■ **ASSIGNMENT**:
Without the images, print every line of the material below exactly as given.
== Segment start ==
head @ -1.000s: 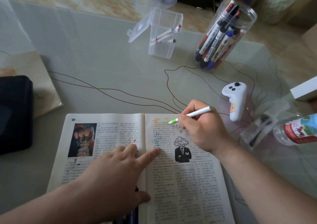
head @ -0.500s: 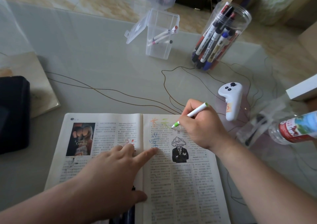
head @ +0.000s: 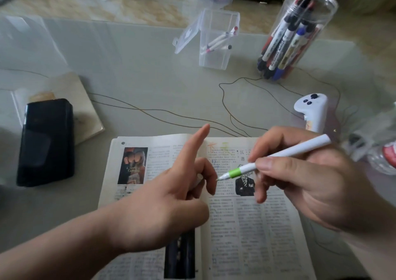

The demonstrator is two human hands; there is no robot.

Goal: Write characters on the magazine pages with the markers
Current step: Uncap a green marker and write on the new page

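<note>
I see the magazine (head: 246,226) lying open and flat on the table (head: 139,76), its spine running away from me. My right hand (head: 310,183) hangs over the magazine's right page, thumb and forefinger pinching the white marker (head: 276,158) just behind its green collar. The marker's long axis slants from its blunt end above the magazine's upper right corner down to its tip near the spine, so the tip points left and slightly toward me. I cannot tell whether the tip touches the paper. My left hand (head: 171,194) is over the spine, forefinger straight and aimed at the magazine's top edge, the other fingers curled just beside the marker's tip. Something small and white shows among them; I cannot tell if they pinch it. Beyond the magazine stand a clear box (head: 214,44) with its lid open and a jar (head: 300,33) of markers. A white controller (head: 312,112) lies off its upper right corner, a black case (head: 46,140) to its left.
</note>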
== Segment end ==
■ **REPLY**:
head @ -1.000s: 
head @ -0.500s: 
head @ +0.000s: 

The demonstrator is two human hands; there is no robot.

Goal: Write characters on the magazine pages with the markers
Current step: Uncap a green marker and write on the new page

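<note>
I see the magazine (head: 246,226) lying open and flat on the table (head: 139,76), its spine running away from me. My right hand (head: 310,183) hangs over the magazine's right page, thumb and forefinger pinching the white marker (head: 276,158) just behind its green collar. The marker's long axis slants from its blunt end above the magazine's upper right corner down to its tip near the spine, so the tip points left and slightly toward me. I cannot tell whether the tip touches the paper. My left hand (head: 171,194) is over the spine, forefinger straight and aimed at the magazine's top edge, the other fingers curled just beside the marker's tip. Something small and white shows among them; I cannot tell if they pinch it. Beyond the magazine stand a clear box (head: 214,44) with its lid open and a jar (head: 300,33) of markers. A white controller (head: 312,112) lies off its upper right corner, a black case (head: 46,140) to its left.
</note>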

Work on the exercise is finished.